The highly anticipated Orion model from OpenAI for ChatGPT, which has both been speculated about and denied as a year-end release, might not live up to expectations, according to a recent report by The Information.
According to unnamed sources within OpenAI, the Orion model has demonstrated significantly less improvement compared to GPT-4 than GPT-4 did over GPT-3. These insiders also mentioned that Orion doesn’t consistently outperform GPT-4 in certain areas, specifically in coding tasks. However, its capabilities in general language tasks, such as document summarization and email generation, are indeed stronger.
The report indicates that the challenges in enhancing the Orion model can be attributed to a declining availability of high-quality text and data for training. Essentially, the AI sector is facing a training data bottleneck, having largely exhausted easily accessible social media sources from platforms like X, Facebook, and YouTube. This limitation is making it increasingly difficult for these companies to discover complex coding problems that could push their models to new heights, thereby decelerating their pre-release training efforts.
This diminished efficiency in training is raising significant ecological and economic concerns. As leading-edge large language models (LLMs) expand and their parameters soar into the trillions, projections suggest that resource consumption—including energy and water—could increase sixfold in the coming decade. This escalating demand is evident in moves by companies like Microsoft’s plans to reactivate Three Mile Island, AWS’s acquisition of a 960 MW plant, and Google’s purchase of power from seven nuclear reactors. These measures are being taken to meet the energy requirements of their expanding AI data center networks, as the existing power grid struggles to keep pace.

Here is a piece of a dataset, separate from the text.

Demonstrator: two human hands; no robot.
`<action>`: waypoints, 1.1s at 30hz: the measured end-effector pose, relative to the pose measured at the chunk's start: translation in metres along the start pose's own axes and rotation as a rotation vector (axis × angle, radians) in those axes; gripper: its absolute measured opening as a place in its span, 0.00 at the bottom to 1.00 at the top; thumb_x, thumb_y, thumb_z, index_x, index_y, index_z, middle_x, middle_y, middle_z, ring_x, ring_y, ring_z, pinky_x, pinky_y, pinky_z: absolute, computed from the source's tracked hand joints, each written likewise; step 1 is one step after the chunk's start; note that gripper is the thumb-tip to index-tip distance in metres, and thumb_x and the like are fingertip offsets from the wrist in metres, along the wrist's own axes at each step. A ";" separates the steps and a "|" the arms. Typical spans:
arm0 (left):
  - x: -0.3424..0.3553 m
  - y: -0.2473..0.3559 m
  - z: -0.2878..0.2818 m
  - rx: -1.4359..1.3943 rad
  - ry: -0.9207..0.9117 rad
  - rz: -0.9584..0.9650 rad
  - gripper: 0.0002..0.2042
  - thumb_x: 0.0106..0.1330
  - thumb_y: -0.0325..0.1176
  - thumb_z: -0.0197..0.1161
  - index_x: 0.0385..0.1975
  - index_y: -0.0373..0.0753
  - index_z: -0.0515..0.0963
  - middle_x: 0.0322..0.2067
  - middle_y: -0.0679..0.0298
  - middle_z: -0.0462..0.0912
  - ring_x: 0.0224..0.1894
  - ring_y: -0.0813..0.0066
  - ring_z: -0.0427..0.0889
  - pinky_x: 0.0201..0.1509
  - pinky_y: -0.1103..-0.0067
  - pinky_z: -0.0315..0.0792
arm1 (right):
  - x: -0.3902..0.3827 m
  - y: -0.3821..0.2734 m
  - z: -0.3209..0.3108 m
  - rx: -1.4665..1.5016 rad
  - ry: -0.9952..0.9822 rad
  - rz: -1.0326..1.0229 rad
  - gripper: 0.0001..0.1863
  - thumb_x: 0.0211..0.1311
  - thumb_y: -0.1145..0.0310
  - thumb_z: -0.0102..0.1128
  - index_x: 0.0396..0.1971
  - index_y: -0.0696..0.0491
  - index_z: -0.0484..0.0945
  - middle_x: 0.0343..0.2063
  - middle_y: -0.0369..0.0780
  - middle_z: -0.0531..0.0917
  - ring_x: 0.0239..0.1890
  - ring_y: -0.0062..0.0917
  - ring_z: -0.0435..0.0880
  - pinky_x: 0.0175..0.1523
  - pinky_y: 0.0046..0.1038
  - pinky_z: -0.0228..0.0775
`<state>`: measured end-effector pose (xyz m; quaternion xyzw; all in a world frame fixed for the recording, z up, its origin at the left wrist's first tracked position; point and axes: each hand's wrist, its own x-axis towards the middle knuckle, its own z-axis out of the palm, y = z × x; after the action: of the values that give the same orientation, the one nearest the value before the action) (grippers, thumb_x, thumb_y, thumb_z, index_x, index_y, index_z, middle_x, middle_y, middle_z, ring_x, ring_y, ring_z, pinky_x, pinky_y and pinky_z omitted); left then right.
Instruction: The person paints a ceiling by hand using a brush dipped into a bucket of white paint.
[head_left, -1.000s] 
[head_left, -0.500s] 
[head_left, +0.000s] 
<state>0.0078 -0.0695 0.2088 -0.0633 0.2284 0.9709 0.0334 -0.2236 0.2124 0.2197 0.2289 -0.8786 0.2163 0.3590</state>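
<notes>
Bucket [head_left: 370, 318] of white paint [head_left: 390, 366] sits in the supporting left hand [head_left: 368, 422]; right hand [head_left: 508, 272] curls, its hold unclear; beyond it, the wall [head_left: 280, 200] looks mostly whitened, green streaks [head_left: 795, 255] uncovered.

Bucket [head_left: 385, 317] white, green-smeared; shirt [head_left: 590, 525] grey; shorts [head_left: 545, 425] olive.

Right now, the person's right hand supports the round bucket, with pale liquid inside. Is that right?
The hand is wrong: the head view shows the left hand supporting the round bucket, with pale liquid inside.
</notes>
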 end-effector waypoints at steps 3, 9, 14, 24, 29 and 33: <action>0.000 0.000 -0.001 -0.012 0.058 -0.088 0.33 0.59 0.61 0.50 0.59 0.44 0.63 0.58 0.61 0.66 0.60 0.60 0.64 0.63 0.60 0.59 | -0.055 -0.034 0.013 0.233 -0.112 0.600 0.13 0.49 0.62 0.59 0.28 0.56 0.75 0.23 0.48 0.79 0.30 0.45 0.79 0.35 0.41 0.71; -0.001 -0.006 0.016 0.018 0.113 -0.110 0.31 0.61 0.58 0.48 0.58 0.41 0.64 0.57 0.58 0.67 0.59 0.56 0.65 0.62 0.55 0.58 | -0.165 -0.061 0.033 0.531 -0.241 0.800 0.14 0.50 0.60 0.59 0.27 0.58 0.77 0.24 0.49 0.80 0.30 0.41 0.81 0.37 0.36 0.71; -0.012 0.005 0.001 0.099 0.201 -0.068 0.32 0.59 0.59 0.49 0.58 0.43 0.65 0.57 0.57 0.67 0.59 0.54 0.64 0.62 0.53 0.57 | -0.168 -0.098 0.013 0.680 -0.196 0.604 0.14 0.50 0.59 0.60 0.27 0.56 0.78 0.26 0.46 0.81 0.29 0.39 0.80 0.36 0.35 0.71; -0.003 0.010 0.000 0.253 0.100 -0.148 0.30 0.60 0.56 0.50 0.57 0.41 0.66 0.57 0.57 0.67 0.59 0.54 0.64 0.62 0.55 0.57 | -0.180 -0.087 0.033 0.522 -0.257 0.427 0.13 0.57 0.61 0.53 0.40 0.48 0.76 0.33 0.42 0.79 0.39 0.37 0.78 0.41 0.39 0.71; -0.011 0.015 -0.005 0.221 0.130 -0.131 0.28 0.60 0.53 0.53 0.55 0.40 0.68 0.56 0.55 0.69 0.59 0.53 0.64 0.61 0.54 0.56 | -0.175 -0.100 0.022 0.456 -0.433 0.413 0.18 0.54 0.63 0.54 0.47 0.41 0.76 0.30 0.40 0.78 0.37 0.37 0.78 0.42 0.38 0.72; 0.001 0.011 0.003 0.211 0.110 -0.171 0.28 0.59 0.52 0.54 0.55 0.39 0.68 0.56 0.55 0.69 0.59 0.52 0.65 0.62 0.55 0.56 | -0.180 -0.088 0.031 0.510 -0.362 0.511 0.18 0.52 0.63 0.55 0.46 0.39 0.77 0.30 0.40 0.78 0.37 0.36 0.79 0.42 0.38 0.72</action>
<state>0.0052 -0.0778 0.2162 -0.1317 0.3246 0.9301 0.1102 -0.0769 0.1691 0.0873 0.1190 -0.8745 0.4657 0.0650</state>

To address these challenges, OpenAI has reportedly established a “foundations team” aimed at tackling the training data shortage. As noted by TechCrunch, this team’s strategies may include the use of synthetic training data, akin to what Nvidia’s Nemotron models can produce. They are also exploring ways to enhance model performance after the training phase.
Initially thought to be the code name for GPT-5, the Orion model is now anticipated to make its debut in 2025. Whether we will have enough electrical capacity to deploy it without overwhelming our municipal power grids is still uncertain.